Amazon descriptionWhen prize-winning war correspondent Tony Horwitz leaves the battlefields of Bosnia and the Middle East for a peaceful corner of the Blue Ridge Mountains, he thinks he's put war zones behind him. But awakened one morning by the crackle of musket fire, Horwitz starts filing front-line dispatches again this time from a war close to home, and to his own heart.


Propelled by his boyhood passion for the Civil War, Horwitz embarks on a search for places and people still held in thrall by America's greatest conflict. The result is an adventure into the soul of the unvanquished South, where the ghosts of the Lost Cause are resurrected through ritual and remembrance.
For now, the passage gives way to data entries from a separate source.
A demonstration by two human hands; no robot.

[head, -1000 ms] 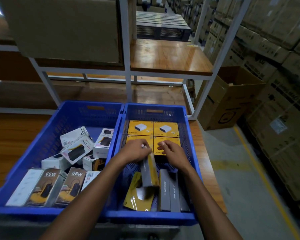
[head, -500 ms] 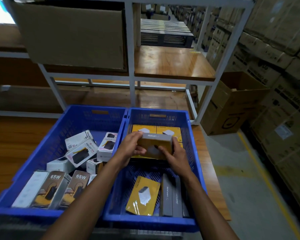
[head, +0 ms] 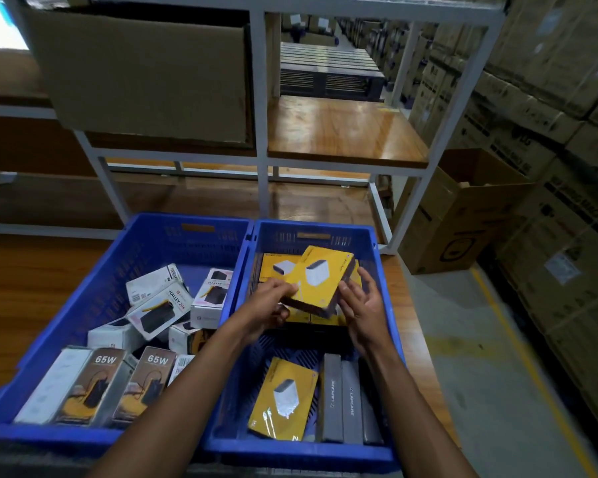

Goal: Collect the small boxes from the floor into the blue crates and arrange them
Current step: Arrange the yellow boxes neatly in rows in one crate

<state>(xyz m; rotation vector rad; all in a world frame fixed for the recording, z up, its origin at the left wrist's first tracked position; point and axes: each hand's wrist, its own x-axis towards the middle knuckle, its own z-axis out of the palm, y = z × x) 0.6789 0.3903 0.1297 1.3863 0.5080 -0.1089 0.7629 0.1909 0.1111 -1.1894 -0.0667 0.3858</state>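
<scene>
Head view: two blue crates side by side on a wooden surface. Right crate point(head: 382, 270) holds the action. Yellow box point(head: 320, 281) is held tilted above the far end of the right crate, face up, charger picture showing. Left hand point(head: 268, 305) pinches the box's near-left edge, thumb on top, fingers curled under. Right hand point(head: 363, 305) is open, fingers point(head: 368, 281) spread and loosely bent, touching or just beside the box's right side; contact there is hard to tell. Box sits between the two hands, above a row of yellow boxes point(head: 278, 267) lying flat on the crate floor at the far end.

Near end of the right crate: another yellow box point(head: 283, 398) lying flat, and just right of it grey boxes point(head: 342, 398) standing on edge side by side, against the crate's right wall.

Left crate point(head: 125, 257) holds a loose jumble of white boxes point(head: 159, 301) in the middle and brown 65W boxes point(head: 97, 384) lined along the near wall.

Behind the crates: white metal rack point(head: 261, 98) with wooden shelves, a big carton point(head: 139, 77) on the left shelf. Stacked cartons point(head: 549, 98) on the right across the aisle.
</scene>
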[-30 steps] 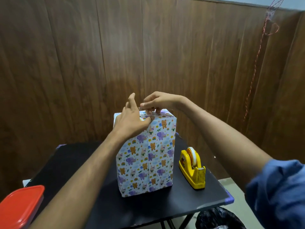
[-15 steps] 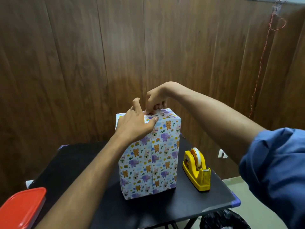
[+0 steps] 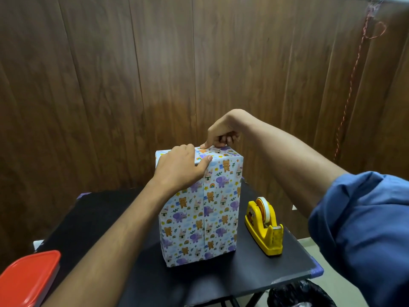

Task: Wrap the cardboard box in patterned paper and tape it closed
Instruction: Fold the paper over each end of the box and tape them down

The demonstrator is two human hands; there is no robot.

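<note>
Hands have shifted a little since a moment ago: the right hand point(image 3: 222, 135) has swung round so its wrist arches higher above the box point(image 3: 199, 207), fingers curled under and one fingertip pressing down on the top face near the far edge, while the left hand point(image 3: 180, 168) has settled lower, its raised finger now down, palm over the near top corner and thumb laid flat along the top front edge. Whether the right hand pinches a strip of tape I cannot tell; nothing shows between its fingers. The box stands upright on its small end near the middle of the black table point(image 3: 221, 282), long axis vertical, broad front face turned toward the person and slightly to their right. Its paper is smooth and slightly glossy, white with small bears, purple elephants, rainbows and stars, and a straight seam runs down the middle of the front face. Corners look crisp and square. Just to the right of it, apart from it, sits a yellow plastic tape dispenser point(image 3: 264, 227) with a pale roll on its wheel. A red plastic lid point(image 3: 26, 278) with rounded corners shows at the lower left, and dark wood-grain panelling point(image 3: 110, 85) fills the wall behind.
</note>
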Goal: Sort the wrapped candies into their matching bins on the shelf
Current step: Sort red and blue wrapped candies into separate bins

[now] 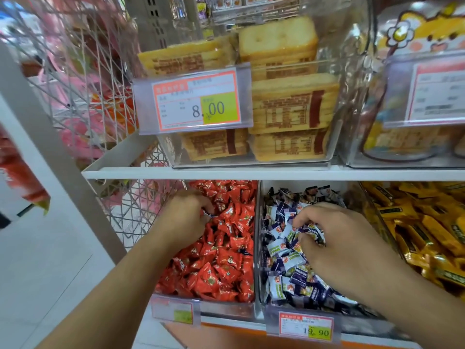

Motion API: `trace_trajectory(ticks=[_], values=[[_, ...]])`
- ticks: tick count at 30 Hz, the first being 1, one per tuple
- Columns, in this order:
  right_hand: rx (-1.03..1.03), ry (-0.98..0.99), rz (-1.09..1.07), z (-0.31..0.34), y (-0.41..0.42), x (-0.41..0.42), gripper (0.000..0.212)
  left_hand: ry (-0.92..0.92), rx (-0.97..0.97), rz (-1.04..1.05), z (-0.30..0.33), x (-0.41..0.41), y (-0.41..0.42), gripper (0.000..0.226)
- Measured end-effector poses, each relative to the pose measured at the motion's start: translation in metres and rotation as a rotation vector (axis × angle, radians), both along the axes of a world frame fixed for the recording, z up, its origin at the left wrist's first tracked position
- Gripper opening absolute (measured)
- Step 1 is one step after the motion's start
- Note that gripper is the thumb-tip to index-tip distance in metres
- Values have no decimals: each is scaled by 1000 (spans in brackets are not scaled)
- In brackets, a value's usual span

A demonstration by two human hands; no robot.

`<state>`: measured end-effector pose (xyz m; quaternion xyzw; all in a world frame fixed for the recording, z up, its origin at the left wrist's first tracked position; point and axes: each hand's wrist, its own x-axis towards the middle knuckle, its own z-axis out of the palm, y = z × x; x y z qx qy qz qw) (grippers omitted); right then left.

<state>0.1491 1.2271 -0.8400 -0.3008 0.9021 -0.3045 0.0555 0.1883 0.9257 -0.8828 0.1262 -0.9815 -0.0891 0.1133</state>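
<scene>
white shelf [226, 174]: clear cracker bin [251, 163], cartoon jar [402, 122] on top.

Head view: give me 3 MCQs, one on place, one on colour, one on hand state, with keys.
1. Where is the left hand?
A. In the red candy bin
B. In the yellow bar bin
C. On the upper shelf

2. What colour are the wrappers in the bin under the right hand?
A. Red
B. Navy and white
C. Green

3. What are the right hand's fingers doing?
A. Lying flat and straight
B. Curled into the candies
C. Holding a price tag

Key: 1 A, the left hand sits over the red candies, left bin of the lower shelf. 2 B, that middle bin holds navy and white packets. 3 B, the fingertips bend down into the pile and seem to pinch packets.
</scene>
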Motion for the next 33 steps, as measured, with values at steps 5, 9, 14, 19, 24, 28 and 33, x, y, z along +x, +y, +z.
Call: trace_trajectory(ticks=[5,9,14,19,24,28,33], values=[[5,14,-6,0,0,0,12,88,30,4,5,5,3,13],[-1,6,-2,1,-1,-1,14,292,333,102,21,11,16,12],[-97,-10,54,0,-5,0,27,284,839,10,54,28,66,13],[-358,-168,81,6,-10,8,24,120,990,-118,65,38,115,31],[-352,-156,32,7,-3,0,16,157,1022,-115,58,46,117,20],[-204,-54,-54,0,3,-9,13,191,882,-62,46,51,100,14],[124,62,-59,2,2,-7,40,-8,215,-158,25,52,86,42]])
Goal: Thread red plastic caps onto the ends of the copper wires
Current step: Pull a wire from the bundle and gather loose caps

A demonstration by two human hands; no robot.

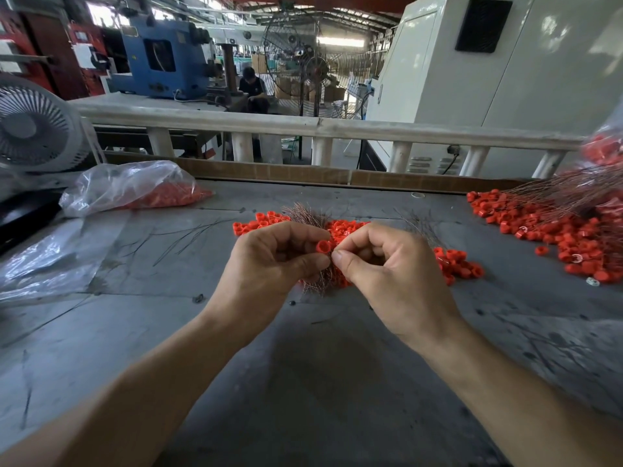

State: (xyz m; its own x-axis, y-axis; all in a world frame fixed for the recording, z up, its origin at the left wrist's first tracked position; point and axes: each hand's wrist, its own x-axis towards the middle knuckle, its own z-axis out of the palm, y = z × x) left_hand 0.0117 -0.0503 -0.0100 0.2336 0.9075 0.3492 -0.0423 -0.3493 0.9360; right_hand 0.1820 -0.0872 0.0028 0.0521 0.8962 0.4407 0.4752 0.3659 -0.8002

In Virginia, Horwitz joins a band of 'hardcore' reenactors who crash-diet to achieve the hollow-eyed look of starved Confederates; in Kentucky, he witnesses Klan rallies and calls for race war sparked by the killing of a white man who brandishes a rebel flag; at Andersonville, he finds that the prison's commander, executed as a war criminal, is now exalted as a martyr and hero; and in the book's climax, Horwitz takes a marathon trek from Antietam to Gettysburg to Appomattox in the company of Robert Lee Hodge, an eccentric pilgrim who dubs their odyssey the 'Civil Wargasm.'


Written with Horwitz's signature blend of humor, history, and hard-nosed journalism, Confederates in the Attic brings alive old battlefields and new ones 'classrooms, courts, country bars' where the past and the present collide, often in explosive ways. Poignant and picaresque, haunting and hilarious, it speaks to anyone who has ever felt drawn to the mythic South and to the dark romance of the Civil War.

Friday, March 2, 2012

A Fantasy Novel of Manners

Swordspoint - Ellen Kushner
Originally published in hardcover in 1987 - Arbor House


 I feel a bit guilty for giving this book only 7 stars - I'm sure it is a great book were I in a different mood. One of my big dislikes about fantasy novels that deal more in court intrigue is that the finery and frippery detracts from a sense of verisimilitude - And in Swordspoint I found this to the extreme. Perhaps I should give this book another read.


Amazon descriptionOn the treacherous streets of Riverside, a man lives and dies by the sword. Even the nobles on the Hill turn to duels to settle their disputes. Within this elite, dangerous world, Richard St. Vier is the undisputed master, as skilled as he is ruthless--until a death by the sword is met with outrage instead of awe, and the city discovers that the line between hero and villain can be altered in the blink of an eye.